Vibration reduced fat mass but not lean mass. Even though the whole-body vibration group weighed less, had less fat mass and a lower percentage of body fat, no differences were observed for lean mass and bone mass between the control and whole-body vibration group. Some studies have suggested that up to 30% of weight loss because of energy restriction may be due to a reduction of lean mass.36 Thus, it is possible that a weight reduction program supplemented with whole-body vibration may positively affect body composition by increasing the rate of fat loss while preserving lean mass. Further research is needed to test this possibility.
No differences in lean mass between the whole-body vibration and control groups are consistent with our finding that vibration had no effect on the mass or function of the oxidative SOL and glycolytic EDL muscles.
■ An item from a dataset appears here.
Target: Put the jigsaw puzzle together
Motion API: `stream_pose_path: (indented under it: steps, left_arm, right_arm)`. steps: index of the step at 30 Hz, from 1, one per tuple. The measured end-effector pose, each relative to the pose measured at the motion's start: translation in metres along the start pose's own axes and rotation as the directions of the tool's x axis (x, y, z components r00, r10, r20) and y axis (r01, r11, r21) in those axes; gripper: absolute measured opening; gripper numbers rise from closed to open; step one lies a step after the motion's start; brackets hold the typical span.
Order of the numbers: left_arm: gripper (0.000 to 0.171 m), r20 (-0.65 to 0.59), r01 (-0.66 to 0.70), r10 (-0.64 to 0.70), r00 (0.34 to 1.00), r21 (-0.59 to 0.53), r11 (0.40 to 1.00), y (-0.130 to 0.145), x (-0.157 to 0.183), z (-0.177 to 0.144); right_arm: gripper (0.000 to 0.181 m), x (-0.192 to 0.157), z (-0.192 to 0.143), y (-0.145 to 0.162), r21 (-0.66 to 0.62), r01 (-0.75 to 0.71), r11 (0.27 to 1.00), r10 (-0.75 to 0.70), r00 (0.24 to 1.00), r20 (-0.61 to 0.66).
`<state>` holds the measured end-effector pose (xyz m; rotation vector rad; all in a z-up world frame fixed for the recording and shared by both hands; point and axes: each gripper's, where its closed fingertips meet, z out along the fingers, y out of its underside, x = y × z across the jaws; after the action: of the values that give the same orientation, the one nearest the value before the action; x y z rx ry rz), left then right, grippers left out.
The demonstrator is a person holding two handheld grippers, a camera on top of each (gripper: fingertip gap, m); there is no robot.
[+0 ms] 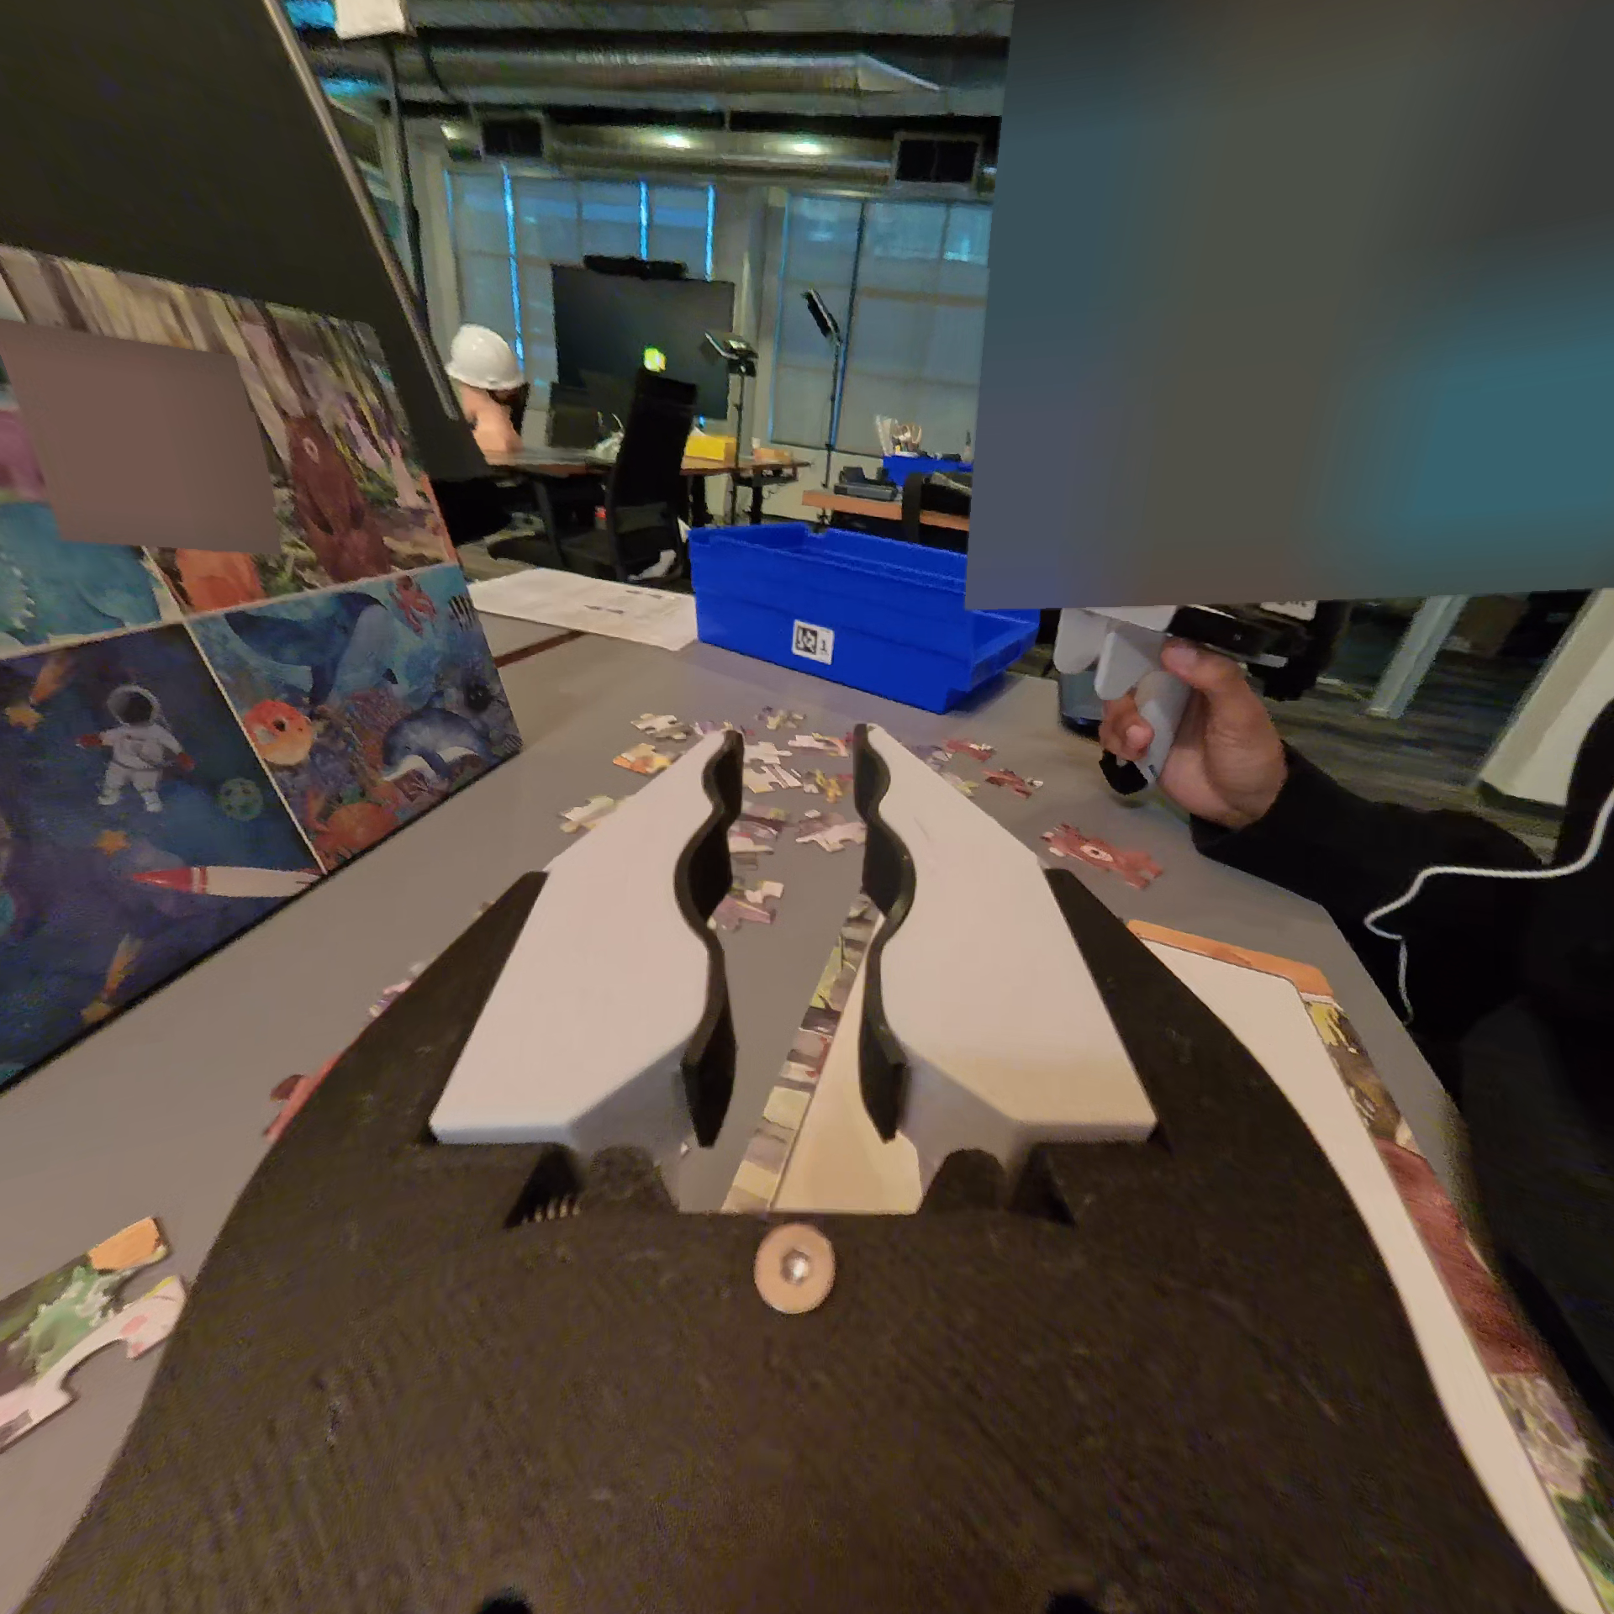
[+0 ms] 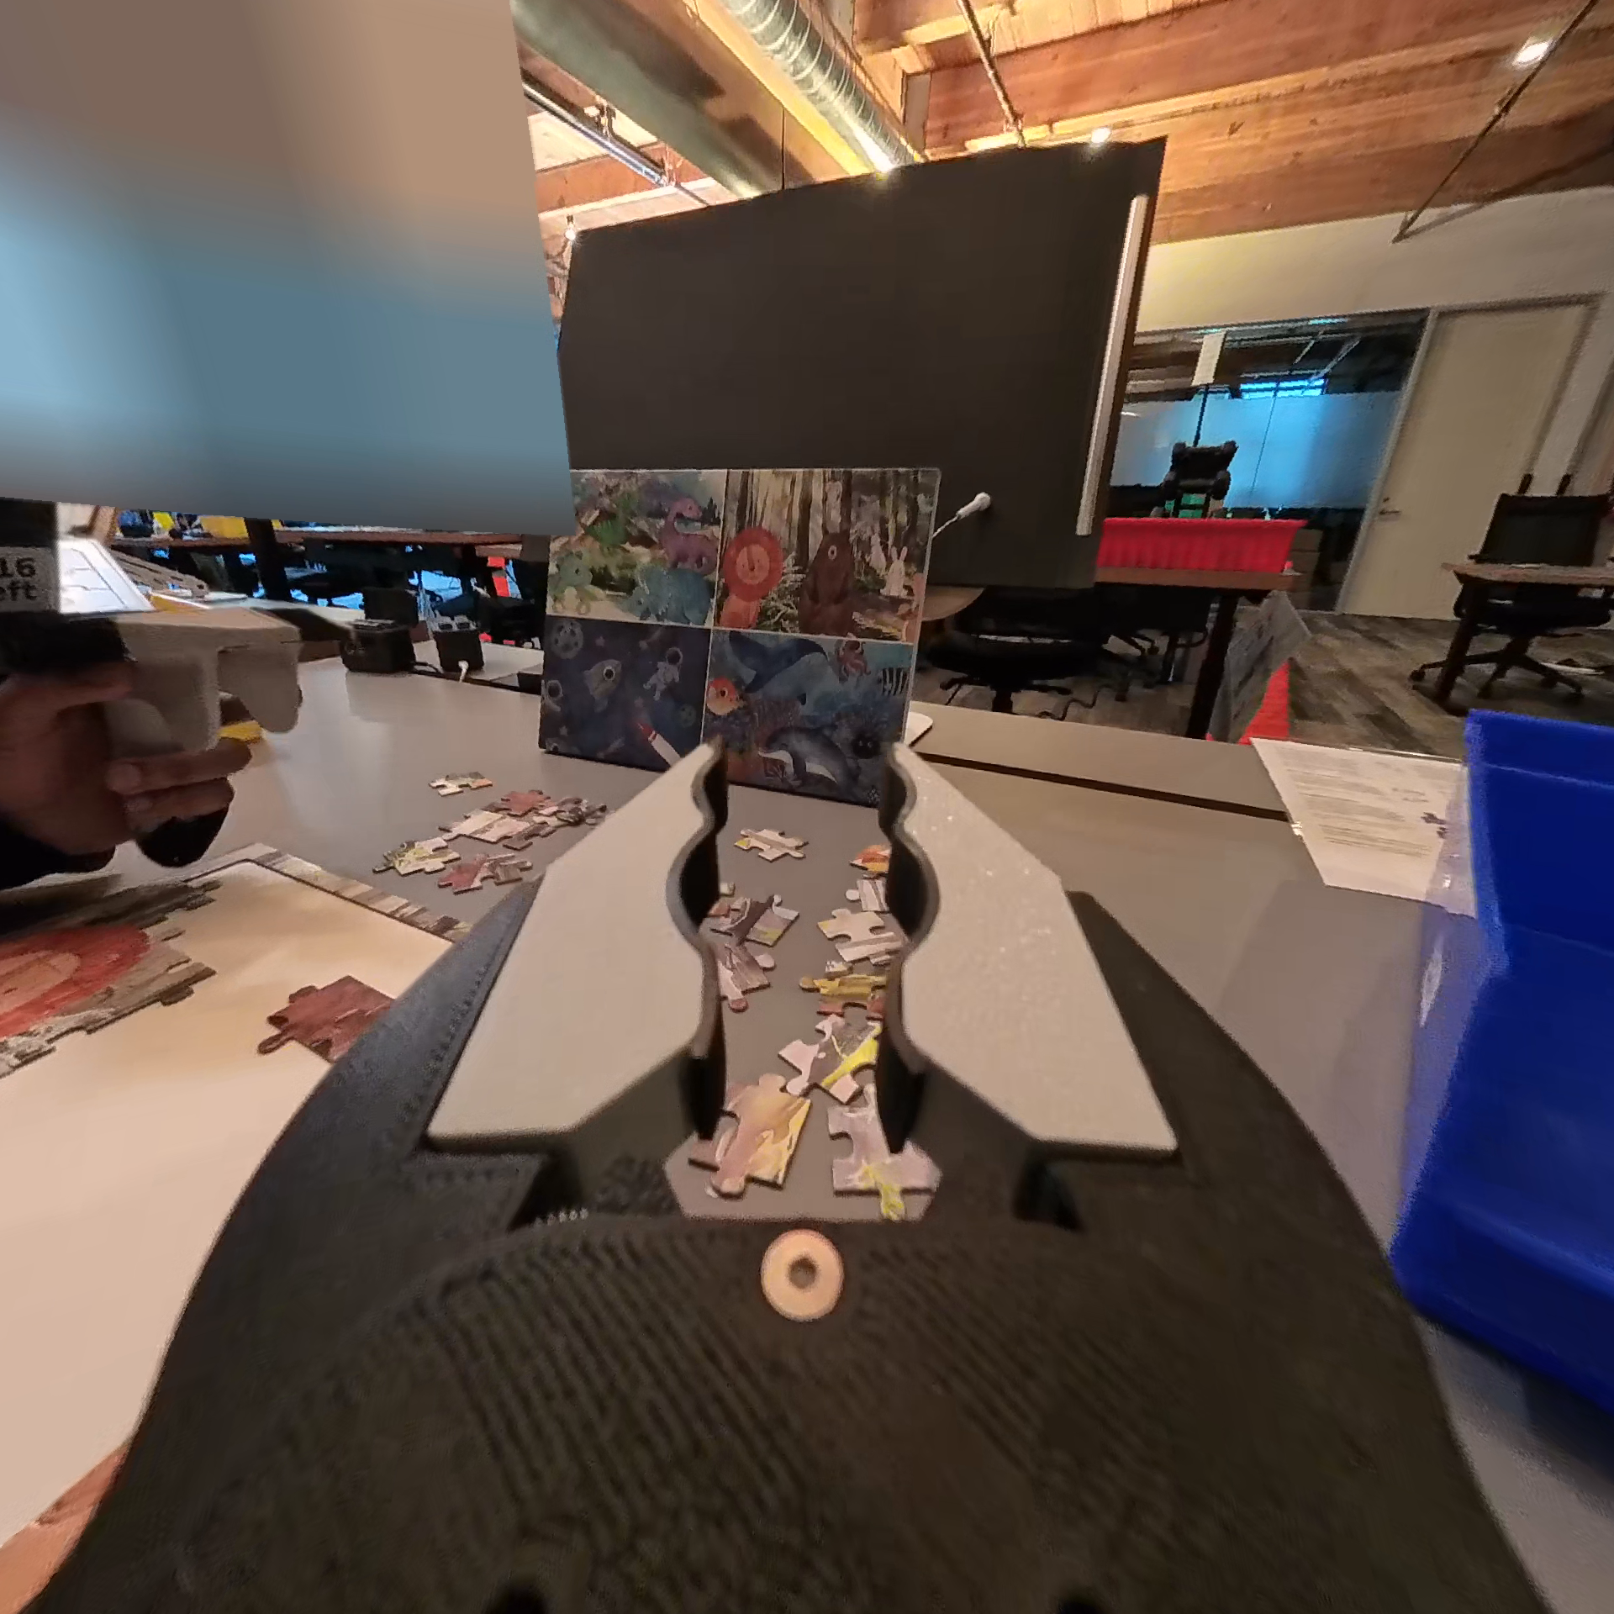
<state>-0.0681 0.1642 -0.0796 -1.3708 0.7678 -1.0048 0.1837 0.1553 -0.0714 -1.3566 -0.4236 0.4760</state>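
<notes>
My left gripper (image 1: 796,742) hangs over the smooth grey table (image 1: 262,1004) with its two fingers a moderate way apart and nothing between them; each finger is a pale matte wedge lined with a wavy black pad, seated in a coarse, ridged black printed body. My right gripper (image 2: 803,755) is built the same way and stands just as parted and empty, above a scatter of loose puzzle pieces (image 2: 786,1031), flat glossy card with knobs and sockets, too many and too overlapped for me to count. The puzzle board (image 2: 175,1092) lies on the table to the left of them, white-faced with an orange-brown rim, part of the picture already joined along its edge and one lone brown piece (image 2: 327,1017) on the bare middle. One picture box (image 2: 734,624) stands upright beyond, showing four painted panels. One blue plastic bin (image 1: 856,611) carries a small white sticker with a printed code. A printed sheet of paper (image 2: 1362,803) lies beside the bin.
</notes>
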Motion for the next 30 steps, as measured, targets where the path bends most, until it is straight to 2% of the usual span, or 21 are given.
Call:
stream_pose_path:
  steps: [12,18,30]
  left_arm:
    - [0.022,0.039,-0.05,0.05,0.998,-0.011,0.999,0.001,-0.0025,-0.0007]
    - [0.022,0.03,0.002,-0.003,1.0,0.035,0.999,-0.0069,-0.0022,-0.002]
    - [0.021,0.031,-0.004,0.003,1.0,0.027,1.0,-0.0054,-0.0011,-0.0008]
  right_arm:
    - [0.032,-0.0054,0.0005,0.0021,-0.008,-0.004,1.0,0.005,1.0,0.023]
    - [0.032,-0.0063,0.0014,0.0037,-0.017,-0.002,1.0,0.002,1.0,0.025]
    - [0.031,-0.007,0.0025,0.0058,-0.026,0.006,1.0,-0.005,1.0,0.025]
There was a tendency for EDL mass and tetanic force to be reduced by 5–6% in the vibration group. Although our statistical power for this comparison was low (0.42–0.45), these findings deserve further investigation because whole-body vibration has been proposed to augment strength gains during human resistance training exercise programs.24,25
Previous whole-body vibration studies37,38 have reported acute increases in plasma concentrations of growth hormone and serum IGF-I. In our study, whole-body vibration had no effect on IGF-I levels. However, both the whole-body vibration and control groups had lower IGF-I levels than the baseline group. This is consistent with previous research showing serum IGF-I levels to decline with age in a predictable manner in healthy individuals. After reaching a peak during the pubertal growth spurt, mean circulating IGF-I levels decrease twofold by the third decade and continue to steadily decline with age.39 As our treatment groups were 12 weeks older than the baseline group, we attribute the lower IGF-I levels in the older rats to the natural effects of aging.
In conclusion, these studies show that whole-body vibration reduced age-related increases in fat mass in mature rats. This effect occurred without changes in lean body mass, bone mass or muscle mass and function and without alterations in food intake. These findings suggest that whole-body vibration exercise suppresses the accumulation of fat in young adult rats. Further studies are necessary to determine whether whole-body vibration can prevent fat accumulation in humans. If successful, this research could have implications in cases such as preventing childhood obesity and other metabolic disorders associated with weight gain.